L'Autorità monetaria di Hong Kong (HKMA) avverte che in futuro solo a poche società verranno concesse le licenze di emittente di stablecoin.
Secondo Eddie Yue, amministratore delegato dell'HKMA, le future approvazioni dipenderanno dall'andamento del mercato, basato sulle prime due operazioni approvate.
L'Autorità monetaria di Hong Kong (HKMA) avverte della limitata disponibilità di licenze per stablecoin a Hong Kong.
L'Autorità monetaria di Hong Kong (HKMA) ha concesso le prime due licenze per emittenti di stablecoin ai sensi dell'Ordinanza sulle stablecoin di Hong Kong , entrata in vigore nell'agosto 2025. Tuttavia, l'autorità di regolamentazione ha avvertito che le future approvazioni saranno "molto limitate". Il piano prevede di osservare l'evoluzione del mercato prima di rilasciare ulteriori licenze.

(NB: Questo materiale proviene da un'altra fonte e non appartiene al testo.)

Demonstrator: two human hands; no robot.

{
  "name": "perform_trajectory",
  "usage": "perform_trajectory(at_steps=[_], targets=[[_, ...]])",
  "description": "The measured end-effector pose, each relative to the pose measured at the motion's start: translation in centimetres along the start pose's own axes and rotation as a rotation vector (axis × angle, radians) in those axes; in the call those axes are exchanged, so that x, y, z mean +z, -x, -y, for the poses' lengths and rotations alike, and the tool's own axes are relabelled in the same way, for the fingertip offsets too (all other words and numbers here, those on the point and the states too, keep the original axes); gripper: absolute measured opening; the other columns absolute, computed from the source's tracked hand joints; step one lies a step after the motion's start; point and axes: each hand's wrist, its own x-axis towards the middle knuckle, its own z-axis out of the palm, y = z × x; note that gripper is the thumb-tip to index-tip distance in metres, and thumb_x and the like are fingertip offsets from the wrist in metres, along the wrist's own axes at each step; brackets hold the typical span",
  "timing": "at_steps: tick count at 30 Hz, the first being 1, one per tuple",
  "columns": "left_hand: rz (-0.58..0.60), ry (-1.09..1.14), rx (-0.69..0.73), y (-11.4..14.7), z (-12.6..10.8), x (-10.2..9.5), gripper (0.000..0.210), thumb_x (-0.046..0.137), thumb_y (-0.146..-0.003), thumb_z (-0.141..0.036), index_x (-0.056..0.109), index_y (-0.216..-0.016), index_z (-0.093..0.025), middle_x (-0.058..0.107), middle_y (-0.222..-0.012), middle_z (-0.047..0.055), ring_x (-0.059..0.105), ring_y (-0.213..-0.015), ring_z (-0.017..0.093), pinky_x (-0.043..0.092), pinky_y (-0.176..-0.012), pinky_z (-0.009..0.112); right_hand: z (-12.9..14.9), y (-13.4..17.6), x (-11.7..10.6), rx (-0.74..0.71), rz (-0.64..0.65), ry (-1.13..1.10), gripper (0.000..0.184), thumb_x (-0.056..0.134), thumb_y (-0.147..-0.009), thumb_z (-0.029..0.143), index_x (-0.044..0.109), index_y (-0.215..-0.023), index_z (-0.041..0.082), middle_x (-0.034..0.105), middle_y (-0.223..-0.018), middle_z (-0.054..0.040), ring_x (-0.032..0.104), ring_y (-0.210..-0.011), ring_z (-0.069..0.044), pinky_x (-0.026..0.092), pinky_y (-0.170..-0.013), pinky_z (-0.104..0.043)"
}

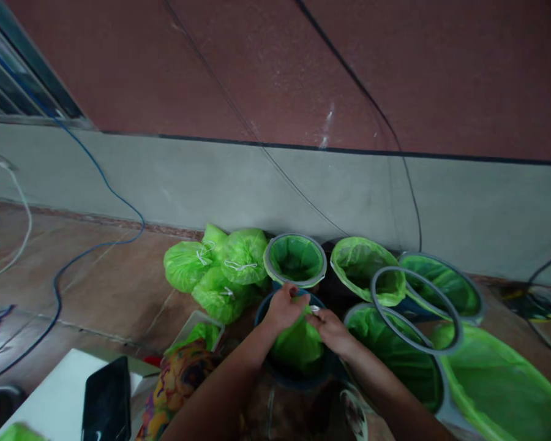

Il 5 maggio, l'amministratore delegato dell'HKMA, Eddie Yue, ha dichiarato che la città adotterà un approccio "prudente" nei confronti delle stablecoin. Ha spiegato che l'HKMA osserverà innanzitutto l'andamento delle prime due stablecoin dopo il loro lancio e solo dopo aver confrontato i rischi effettivi con le aspettative verranno prese in considerazione nuove richieste.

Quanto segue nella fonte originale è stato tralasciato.